How to make kombucha: The ancient elixir

Posted on 24 January 2014

As we wrote in our post about sourdough bread, we are sour lovers – you can read about making sauerkraut and kefir on this blog, so we thought it was about time for kombucha too. We take this fizzy, acidic and slightly sweet drink to parties and introduce people to it wherever we go… and the thing that constantly surprises me is just how much people love it, often putting down their alcoholic drinks to switch to this probiotic goodness! You can imagine how chuffed that makes me.

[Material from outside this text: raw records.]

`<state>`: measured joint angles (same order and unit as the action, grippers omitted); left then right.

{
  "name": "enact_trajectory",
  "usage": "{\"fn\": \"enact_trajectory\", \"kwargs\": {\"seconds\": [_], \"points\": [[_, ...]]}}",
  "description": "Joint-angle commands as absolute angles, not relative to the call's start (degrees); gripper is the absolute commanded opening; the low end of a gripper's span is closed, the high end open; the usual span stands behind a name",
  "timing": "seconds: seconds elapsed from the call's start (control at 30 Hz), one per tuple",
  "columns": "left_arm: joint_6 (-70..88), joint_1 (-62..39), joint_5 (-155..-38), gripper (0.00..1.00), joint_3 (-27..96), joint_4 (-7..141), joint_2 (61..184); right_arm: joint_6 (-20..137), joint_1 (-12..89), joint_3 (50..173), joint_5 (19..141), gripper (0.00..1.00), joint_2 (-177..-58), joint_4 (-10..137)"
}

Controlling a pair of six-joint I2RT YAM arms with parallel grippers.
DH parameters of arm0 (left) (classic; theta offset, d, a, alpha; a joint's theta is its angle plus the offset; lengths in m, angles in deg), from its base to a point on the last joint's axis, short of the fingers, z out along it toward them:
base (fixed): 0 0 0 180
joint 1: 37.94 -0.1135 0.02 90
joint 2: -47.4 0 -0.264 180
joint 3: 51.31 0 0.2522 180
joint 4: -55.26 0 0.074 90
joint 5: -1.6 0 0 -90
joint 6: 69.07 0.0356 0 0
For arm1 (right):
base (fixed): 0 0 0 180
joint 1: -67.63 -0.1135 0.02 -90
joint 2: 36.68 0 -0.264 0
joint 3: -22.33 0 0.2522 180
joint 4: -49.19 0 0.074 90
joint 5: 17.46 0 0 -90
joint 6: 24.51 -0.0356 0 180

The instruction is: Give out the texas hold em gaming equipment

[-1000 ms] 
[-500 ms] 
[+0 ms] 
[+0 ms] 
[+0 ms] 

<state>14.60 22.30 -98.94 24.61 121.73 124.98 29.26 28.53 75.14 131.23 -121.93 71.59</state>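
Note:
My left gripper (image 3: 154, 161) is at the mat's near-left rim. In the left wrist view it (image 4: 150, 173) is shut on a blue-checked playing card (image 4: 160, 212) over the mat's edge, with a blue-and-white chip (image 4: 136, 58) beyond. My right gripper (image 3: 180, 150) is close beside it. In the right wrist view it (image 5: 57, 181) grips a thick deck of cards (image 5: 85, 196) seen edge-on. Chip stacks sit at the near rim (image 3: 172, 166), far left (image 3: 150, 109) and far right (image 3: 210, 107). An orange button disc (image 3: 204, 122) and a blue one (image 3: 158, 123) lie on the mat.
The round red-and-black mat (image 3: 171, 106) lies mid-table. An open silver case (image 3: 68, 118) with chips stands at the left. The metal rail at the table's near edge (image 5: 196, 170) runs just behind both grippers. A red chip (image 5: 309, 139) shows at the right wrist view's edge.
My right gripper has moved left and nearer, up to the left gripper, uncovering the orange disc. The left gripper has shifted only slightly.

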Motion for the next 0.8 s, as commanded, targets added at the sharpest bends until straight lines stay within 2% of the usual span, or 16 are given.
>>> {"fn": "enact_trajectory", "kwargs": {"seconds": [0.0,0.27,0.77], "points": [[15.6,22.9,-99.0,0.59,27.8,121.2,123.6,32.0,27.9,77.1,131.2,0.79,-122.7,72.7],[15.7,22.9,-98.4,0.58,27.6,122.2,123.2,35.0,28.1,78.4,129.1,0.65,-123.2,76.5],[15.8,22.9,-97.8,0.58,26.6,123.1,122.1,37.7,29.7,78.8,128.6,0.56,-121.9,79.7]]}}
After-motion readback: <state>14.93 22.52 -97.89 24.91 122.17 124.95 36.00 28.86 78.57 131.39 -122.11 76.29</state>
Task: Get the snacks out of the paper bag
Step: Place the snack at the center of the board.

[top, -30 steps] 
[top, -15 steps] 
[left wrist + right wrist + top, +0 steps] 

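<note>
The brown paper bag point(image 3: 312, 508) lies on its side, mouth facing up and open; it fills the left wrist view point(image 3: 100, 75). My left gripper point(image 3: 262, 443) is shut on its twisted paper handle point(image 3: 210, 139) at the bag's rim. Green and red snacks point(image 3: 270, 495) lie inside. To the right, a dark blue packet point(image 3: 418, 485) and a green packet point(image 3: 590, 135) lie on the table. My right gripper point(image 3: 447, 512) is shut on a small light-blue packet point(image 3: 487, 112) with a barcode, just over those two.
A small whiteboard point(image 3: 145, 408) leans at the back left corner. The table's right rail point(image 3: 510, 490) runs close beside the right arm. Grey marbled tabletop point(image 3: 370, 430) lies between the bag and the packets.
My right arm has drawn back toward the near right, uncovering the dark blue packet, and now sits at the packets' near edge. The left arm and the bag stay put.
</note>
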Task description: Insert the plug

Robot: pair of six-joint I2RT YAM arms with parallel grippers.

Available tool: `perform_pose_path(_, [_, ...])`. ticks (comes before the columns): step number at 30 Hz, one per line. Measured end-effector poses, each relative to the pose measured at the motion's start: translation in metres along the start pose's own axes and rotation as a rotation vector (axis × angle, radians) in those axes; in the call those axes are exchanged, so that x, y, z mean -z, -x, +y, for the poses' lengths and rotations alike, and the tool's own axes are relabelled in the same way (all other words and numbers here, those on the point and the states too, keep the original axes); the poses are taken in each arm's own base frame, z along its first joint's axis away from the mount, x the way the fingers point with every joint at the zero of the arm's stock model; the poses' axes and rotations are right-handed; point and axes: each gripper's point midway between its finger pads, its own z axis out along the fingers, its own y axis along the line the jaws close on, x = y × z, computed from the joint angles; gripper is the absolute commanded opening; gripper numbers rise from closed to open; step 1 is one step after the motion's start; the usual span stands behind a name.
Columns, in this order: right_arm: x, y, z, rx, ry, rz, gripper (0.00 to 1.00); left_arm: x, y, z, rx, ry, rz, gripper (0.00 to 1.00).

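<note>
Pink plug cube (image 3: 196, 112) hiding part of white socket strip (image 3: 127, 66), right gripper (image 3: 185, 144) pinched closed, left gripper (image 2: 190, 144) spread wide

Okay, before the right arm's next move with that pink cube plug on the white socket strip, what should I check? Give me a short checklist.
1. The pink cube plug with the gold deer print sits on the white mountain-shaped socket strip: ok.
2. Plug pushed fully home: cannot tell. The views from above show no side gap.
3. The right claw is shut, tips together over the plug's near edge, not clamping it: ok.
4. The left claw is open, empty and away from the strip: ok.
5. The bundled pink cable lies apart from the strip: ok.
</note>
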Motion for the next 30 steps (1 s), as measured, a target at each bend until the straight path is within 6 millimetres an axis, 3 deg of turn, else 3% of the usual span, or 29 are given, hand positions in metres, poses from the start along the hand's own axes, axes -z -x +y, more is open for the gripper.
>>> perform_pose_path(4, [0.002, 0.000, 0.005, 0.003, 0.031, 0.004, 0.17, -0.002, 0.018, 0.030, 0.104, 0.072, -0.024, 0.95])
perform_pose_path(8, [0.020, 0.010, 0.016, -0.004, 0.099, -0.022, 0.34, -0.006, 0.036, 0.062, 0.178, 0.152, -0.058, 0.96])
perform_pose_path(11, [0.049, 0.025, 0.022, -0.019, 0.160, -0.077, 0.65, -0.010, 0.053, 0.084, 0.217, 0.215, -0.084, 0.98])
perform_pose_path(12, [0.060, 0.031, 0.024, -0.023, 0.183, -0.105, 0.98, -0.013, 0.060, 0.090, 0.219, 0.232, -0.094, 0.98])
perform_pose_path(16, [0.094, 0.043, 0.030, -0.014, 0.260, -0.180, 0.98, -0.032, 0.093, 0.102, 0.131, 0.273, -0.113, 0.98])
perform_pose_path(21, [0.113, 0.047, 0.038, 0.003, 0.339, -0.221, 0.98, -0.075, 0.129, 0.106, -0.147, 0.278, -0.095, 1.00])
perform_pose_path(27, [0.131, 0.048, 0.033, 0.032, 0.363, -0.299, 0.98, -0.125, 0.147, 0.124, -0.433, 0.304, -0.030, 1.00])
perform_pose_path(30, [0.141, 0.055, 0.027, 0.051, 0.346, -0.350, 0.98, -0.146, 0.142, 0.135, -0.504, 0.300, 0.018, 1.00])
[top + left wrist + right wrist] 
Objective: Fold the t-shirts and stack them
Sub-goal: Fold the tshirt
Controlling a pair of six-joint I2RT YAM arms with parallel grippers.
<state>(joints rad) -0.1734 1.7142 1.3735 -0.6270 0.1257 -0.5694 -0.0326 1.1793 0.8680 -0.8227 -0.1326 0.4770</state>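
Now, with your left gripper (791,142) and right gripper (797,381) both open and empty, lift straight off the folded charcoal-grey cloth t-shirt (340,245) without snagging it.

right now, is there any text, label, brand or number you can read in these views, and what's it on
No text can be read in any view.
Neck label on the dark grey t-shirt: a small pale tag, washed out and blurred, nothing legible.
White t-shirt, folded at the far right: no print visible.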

The kombucha is made with a SCOBY, which is a Symbiotic Colony of Bacteria and Yeast that acts on sugar and tea to produce not only acetic and lactic acid but also small amounts of a potent detoxifying substance, glucuronic acid. Normally this organic acid is produced by the liver in sufficient quantities to neutralise toxins in the body – whether naturally produced toxins or poisons ingested in food and water. However, when liver function becomes overloaded, and when the body must deal with a superabundance of toxins from the environment additional glucuronic acid taken in the form of kombucha is a powerful aid to the body’s natural cleansing process, a boost to the immune system and a proven prophylactic against cancer and other degenerative diseases. Glucuronic acid kidnaps the phenols in the liver, which are then eliminated easily by the kidneys…

Kombucha is good for weight loss, allergies, building immune systems, fighting yeast infections, digestive issues, joint problems, reducing blood pressure, reducing kidney stones and more… of course, it’s not a panacea, it doesn’t cure everything! But what it does do is bring the body back into balance, alkalises it, so that it can heal itself naturally.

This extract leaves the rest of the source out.